**WHAT NEEDS TO BE DONE:** Nothing but an exact copy is wanted here: the line with "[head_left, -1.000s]" and all the lines that follow it in the entries below.

**TASK MATERIAL:**
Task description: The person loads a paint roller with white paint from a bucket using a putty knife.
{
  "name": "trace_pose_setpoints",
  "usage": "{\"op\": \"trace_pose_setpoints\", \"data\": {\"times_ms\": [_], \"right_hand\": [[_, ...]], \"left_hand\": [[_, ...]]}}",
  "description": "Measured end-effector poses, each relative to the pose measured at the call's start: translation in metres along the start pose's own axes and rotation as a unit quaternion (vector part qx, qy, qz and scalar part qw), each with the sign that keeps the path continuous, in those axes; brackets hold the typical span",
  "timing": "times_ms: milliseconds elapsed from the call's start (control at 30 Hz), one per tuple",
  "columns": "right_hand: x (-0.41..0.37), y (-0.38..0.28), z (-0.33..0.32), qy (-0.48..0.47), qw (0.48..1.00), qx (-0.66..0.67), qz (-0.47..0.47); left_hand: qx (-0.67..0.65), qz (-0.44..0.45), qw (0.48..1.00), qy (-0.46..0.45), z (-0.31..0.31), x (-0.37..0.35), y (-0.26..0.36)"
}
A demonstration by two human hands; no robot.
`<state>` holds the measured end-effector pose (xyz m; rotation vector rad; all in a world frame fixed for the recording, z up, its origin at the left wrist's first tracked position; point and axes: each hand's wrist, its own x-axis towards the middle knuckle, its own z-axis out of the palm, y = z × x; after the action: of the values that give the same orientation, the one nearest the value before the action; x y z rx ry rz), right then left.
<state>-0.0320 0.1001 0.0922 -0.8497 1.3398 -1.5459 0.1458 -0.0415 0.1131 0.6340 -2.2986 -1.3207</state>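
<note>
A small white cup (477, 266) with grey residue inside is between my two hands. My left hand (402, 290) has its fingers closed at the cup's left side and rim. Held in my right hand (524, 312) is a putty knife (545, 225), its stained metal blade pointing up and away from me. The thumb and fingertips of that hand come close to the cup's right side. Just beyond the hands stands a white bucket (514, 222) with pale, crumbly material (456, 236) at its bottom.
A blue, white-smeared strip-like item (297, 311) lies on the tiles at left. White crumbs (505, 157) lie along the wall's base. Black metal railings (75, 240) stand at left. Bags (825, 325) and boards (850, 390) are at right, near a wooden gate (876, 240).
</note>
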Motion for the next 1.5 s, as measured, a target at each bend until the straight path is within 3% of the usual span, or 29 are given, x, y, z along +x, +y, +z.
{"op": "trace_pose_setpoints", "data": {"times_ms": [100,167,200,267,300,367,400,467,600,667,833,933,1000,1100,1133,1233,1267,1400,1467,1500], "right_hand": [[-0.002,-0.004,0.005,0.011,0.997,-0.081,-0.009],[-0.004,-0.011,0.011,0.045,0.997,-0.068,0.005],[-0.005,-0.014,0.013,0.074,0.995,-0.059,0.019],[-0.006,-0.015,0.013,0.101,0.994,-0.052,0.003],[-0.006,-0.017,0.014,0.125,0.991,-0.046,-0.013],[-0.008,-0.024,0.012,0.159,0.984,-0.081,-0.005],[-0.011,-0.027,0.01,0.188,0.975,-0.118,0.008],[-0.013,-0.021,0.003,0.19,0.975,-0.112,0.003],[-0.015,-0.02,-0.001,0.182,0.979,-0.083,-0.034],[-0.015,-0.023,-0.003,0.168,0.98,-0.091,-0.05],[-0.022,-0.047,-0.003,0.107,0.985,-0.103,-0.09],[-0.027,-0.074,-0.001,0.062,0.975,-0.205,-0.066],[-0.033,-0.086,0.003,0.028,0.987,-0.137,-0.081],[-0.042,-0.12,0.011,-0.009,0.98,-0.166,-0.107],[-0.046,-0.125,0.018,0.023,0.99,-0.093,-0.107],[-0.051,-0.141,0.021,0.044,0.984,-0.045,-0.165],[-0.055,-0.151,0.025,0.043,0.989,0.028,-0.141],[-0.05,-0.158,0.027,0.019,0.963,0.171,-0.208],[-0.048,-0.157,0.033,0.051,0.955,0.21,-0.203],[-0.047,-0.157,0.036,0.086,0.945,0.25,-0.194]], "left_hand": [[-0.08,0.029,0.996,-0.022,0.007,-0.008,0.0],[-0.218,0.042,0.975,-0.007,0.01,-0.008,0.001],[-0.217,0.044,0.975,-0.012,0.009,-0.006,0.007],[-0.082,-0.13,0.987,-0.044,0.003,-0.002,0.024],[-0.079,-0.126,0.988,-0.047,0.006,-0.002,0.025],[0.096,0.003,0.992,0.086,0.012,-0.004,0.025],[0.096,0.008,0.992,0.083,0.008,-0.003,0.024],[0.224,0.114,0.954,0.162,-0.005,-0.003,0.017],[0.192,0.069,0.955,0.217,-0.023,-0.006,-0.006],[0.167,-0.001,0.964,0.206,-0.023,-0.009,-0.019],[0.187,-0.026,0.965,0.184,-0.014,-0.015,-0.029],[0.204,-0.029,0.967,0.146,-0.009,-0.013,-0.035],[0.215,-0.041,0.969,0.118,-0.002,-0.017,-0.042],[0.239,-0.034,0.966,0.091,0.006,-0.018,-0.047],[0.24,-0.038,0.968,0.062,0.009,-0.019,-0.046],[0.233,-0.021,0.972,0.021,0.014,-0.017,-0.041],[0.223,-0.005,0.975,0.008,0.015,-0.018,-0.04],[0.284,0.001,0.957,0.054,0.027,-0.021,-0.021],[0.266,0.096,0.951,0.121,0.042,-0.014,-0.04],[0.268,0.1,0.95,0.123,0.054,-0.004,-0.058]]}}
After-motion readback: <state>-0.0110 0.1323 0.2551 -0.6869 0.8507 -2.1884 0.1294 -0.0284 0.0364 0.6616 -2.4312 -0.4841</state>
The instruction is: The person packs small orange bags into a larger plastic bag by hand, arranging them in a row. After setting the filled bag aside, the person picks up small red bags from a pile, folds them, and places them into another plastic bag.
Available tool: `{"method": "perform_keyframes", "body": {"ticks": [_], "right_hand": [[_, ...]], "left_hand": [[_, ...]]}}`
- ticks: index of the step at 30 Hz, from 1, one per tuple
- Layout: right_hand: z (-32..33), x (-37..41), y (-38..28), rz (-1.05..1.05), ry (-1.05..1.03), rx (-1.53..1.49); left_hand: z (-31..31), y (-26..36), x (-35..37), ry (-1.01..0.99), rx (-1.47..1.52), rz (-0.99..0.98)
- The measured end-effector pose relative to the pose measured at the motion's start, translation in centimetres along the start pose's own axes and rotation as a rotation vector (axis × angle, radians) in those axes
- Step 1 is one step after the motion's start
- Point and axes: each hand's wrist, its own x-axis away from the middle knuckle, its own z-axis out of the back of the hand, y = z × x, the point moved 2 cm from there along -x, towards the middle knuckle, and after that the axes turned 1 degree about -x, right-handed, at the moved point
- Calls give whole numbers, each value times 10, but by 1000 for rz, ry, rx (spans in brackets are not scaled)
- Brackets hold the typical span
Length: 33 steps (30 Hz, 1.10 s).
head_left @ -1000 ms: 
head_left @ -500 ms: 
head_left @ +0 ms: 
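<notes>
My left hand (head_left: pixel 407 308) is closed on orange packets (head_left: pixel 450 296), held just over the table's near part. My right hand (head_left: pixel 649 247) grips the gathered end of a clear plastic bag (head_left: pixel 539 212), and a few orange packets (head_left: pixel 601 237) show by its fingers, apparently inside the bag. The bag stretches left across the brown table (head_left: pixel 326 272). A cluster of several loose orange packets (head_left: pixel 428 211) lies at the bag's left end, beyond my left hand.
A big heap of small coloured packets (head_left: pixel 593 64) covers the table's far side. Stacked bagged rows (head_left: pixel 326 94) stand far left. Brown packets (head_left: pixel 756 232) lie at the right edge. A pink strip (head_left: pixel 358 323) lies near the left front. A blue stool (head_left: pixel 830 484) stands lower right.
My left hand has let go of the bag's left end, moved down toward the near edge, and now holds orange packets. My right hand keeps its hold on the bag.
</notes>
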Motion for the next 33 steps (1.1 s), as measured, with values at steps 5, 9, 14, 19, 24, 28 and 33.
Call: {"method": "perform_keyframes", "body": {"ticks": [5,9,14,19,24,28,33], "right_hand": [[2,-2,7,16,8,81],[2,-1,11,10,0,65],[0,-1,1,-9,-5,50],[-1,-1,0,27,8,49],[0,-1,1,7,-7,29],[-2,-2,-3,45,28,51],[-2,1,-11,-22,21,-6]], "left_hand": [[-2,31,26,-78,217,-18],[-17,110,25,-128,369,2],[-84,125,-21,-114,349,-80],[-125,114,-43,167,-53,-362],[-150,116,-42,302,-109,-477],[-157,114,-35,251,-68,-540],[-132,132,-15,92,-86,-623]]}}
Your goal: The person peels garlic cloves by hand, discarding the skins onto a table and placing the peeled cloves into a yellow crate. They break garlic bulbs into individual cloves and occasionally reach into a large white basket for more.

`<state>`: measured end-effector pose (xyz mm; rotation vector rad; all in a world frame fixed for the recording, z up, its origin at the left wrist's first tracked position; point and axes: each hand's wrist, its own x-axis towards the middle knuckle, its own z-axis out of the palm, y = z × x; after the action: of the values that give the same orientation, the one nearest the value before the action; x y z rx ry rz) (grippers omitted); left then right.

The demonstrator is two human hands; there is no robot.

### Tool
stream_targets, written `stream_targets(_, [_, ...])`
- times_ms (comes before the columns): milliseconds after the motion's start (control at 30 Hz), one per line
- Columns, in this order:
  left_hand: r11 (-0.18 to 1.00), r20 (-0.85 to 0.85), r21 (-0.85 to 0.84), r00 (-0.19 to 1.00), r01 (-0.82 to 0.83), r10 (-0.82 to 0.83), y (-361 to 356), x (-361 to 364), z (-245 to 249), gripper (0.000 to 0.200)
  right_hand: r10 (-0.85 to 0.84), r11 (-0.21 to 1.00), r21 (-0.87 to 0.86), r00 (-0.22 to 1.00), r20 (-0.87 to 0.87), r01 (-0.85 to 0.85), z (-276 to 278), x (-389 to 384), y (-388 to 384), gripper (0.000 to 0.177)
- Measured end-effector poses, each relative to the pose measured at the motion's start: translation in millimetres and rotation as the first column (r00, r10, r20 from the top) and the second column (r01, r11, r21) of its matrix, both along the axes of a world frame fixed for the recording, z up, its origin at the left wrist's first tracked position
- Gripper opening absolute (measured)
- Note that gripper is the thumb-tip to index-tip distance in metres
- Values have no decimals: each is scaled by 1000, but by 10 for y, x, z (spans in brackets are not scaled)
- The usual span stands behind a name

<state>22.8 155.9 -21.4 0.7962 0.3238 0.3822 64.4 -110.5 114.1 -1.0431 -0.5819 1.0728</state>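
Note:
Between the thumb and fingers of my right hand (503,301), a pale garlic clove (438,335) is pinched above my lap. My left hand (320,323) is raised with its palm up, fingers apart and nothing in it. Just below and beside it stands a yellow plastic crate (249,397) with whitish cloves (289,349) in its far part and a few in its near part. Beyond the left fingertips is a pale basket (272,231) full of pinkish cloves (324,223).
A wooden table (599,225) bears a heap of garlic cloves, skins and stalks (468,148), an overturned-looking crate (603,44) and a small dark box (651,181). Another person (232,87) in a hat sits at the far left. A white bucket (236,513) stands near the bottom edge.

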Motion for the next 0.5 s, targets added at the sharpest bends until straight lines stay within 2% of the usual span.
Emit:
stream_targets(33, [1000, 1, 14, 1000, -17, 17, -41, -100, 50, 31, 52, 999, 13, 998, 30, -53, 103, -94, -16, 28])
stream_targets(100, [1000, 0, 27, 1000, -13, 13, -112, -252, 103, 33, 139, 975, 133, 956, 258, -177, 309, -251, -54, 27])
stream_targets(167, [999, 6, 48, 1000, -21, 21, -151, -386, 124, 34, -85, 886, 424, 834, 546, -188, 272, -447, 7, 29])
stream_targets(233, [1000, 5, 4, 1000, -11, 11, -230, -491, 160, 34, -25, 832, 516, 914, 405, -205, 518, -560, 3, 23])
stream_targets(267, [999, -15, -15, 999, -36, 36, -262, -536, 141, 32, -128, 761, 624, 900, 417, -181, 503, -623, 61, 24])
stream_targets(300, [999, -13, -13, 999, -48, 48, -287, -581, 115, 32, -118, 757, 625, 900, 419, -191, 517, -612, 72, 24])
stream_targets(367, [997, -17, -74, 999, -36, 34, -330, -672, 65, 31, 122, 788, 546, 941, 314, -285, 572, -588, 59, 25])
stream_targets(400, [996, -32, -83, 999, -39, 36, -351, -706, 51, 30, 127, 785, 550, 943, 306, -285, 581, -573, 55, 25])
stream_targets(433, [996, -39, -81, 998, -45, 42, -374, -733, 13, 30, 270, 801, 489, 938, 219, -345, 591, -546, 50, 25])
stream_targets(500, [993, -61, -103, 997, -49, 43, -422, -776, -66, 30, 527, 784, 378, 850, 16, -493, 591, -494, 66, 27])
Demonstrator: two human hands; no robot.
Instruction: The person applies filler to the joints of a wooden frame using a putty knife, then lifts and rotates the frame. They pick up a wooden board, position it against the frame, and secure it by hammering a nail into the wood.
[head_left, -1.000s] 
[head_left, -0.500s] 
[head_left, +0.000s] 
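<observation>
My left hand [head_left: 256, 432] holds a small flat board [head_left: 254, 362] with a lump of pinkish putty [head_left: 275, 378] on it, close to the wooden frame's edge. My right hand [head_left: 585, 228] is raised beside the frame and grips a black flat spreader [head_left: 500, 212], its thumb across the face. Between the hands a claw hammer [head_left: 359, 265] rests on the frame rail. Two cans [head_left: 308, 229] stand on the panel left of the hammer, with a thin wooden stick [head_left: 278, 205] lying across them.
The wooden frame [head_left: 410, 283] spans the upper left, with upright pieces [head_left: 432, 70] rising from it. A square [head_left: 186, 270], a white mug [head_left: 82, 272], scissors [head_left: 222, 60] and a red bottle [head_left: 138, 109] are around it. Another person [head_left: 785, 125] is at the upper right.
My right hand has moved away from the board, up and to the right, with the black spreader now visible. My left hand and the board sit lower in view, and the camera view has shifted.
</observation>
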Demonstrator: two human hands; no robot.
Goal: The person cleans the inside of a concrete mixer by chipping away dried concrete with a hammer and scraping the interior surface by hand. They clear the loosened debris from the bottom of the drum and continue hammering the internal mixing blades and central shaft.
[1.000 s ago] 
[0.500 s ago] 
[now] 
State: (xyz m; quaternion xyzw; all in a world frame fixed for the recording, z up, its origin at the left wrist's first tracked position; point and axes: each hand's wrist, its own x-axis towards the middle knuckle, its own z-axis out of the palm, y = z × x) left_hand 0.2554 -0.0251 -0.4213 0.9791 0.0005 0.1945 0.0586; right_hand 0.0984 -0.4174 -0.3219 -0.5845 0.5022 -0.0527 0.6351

**ANSWER TO THE EXERCISE:**
[head_left, -1.000s] 
[head_left, -0.500s] 
[head_left, +0.000s] 
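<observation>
My left hand [head_left: 256, 432] holds a small flat board [head_left: 254, 362] with a lump of pinkish putty [head_left: 275, 378] on it, close to the wooden frame's edge. My right hand [head_left: 585, 228] is raised beside the frame and grips a black flat spreader [head_left: 500, 212], its thumb across the face. Between the hands a claw hammer [head_left: 359, 265] rests on the frame rail. Two cans [head_left: 308, 229] stand on the panel left of the hammer, with a thin wooden stick [head_left: 278, 205] lying across them.
The wooden frame [head_left: 410, 283] spans the upper left, with upright pieces [head_left: 432, 70] rising from it. A square [head_left: 186, 270], a white mug [head_left: 82, 272], scissors [head_left: 222, 60] and a red bottle [head_left: 138, 109] are around it. Another person [head_left: 785, 125] is at the upper right.
My right hand has moved away from the board, up and to the right, with the black spreader now visible. My left hand and the board sit lower in view, and the camera view has shifted.
</observation>
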Demonstrator: two human hands; no robot.
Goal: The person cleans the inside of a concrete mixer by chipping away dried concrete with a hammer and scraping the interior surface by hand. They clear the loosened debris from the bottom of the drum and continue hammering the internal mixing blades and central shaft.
[1.000 s ago] 
[0.500 s ago] 
[now] 
State: (xyz m; quaternion xyzw; all in a world frame fixed for the recording, z up, its origin at the left wrist's first tracked position; point and axes: each hand's wrist, its own x-axis towards the middle knuckle, its own z-axis out of the palm, y = z × x) left_hand 0.2554 -0.0251 -0.4213 0.9791 0.0005 0.1945 0.0586; right_hand 0.0984 -0.4174 -0.3219 -0.5845 0.5022 -0.0527 0.6351

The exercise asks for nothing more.